§ **Action item**
Report, in full, each line of the material below in which the string "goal" occurs.

§ **Input data**

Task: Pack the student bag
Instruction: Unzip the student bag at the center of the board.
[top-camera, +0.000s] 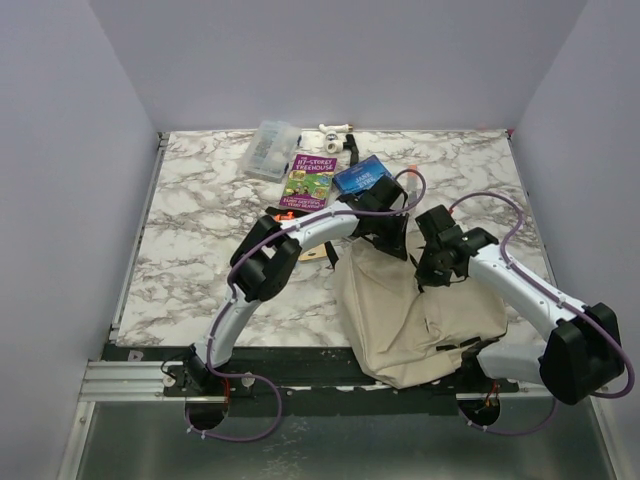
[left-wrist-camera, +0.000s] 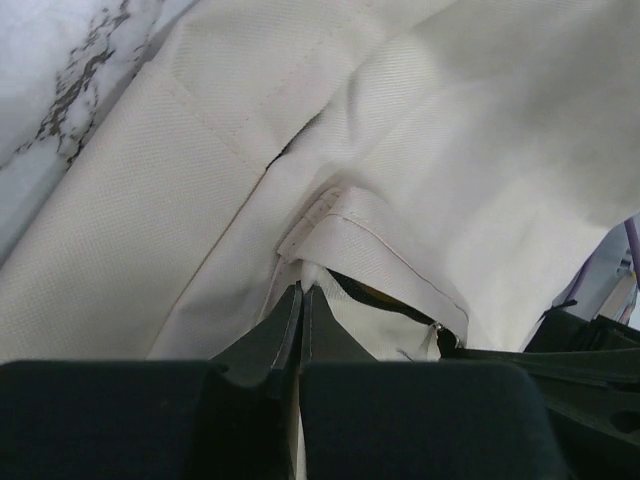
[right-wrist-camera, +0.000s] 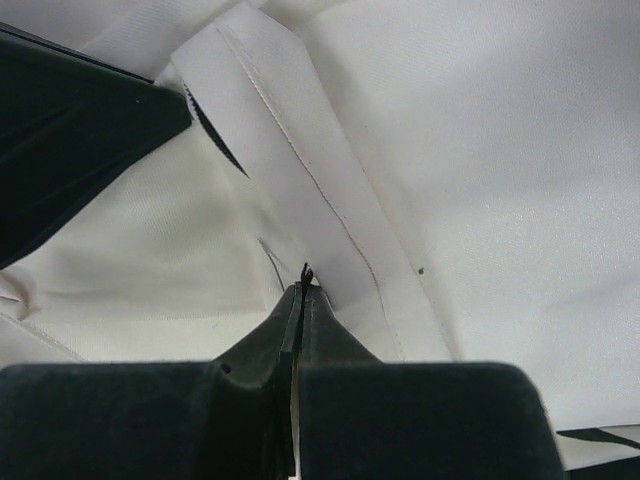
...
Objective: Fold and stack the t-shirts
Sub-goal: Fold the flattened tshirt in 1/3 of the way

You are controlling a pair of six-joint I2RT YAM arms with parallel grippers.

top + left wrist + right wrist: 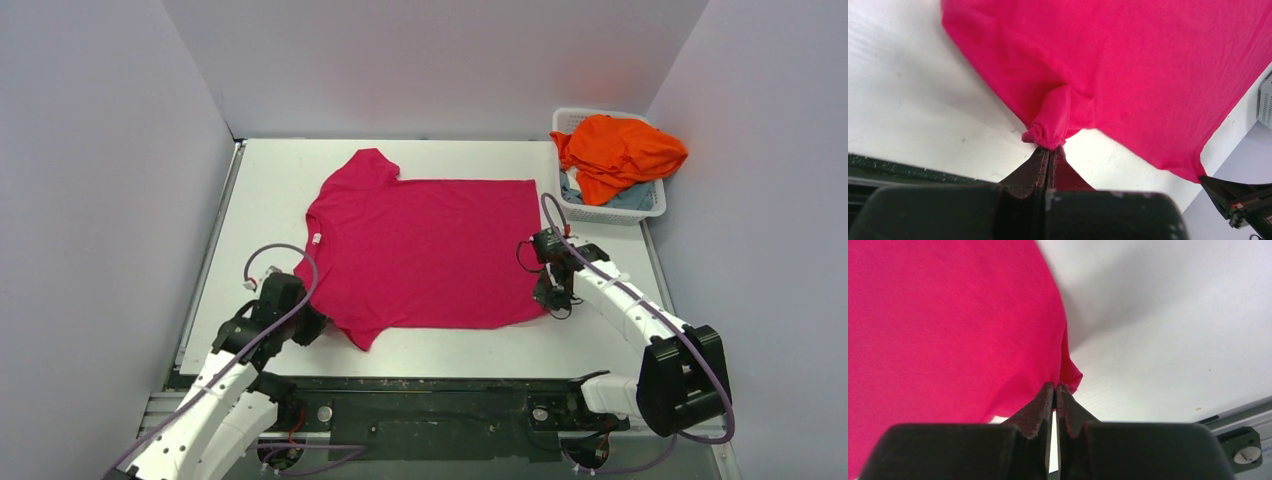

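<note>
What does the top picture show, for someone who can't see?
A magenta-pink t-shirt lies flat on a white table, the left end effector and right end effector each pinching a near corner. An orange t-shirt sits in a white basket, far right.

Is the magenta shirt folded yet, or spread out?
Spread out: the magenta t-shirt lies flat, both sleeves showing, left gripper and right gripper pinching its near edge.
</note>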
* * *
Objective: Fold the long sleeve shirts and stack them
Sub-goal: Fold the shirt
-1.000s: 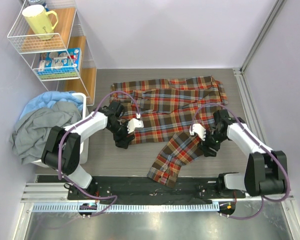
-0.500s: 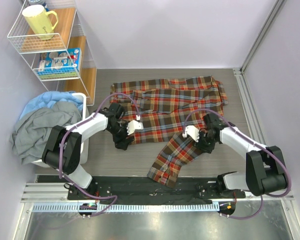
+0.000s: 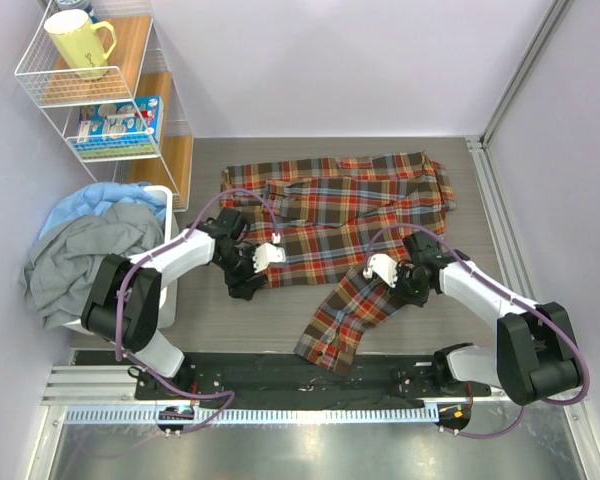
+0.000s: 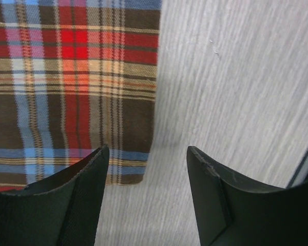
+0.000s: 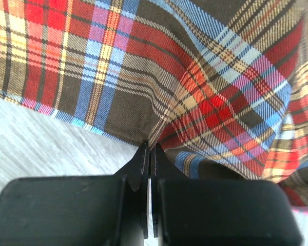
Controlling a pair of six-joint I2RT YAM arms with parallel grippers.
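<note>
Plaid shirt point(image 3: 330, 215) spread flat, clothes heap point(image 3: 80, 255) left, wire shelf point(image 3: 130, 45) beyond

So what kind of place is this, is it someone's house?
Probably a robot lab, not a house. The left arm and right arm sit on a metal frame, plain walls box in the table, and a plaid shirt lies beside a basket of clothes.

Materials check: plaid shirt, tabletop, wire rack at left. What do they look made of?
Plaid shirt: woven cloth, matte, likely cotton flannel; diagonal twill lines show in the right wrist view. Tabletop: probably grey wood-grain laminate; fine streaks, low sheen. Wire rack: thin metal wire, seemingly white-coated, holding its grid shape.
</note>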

§ **Answer to this task**
Sub-goal: Fold the flattened tshirt in 1/3 of the way
Sub-goal: Fold the shirt

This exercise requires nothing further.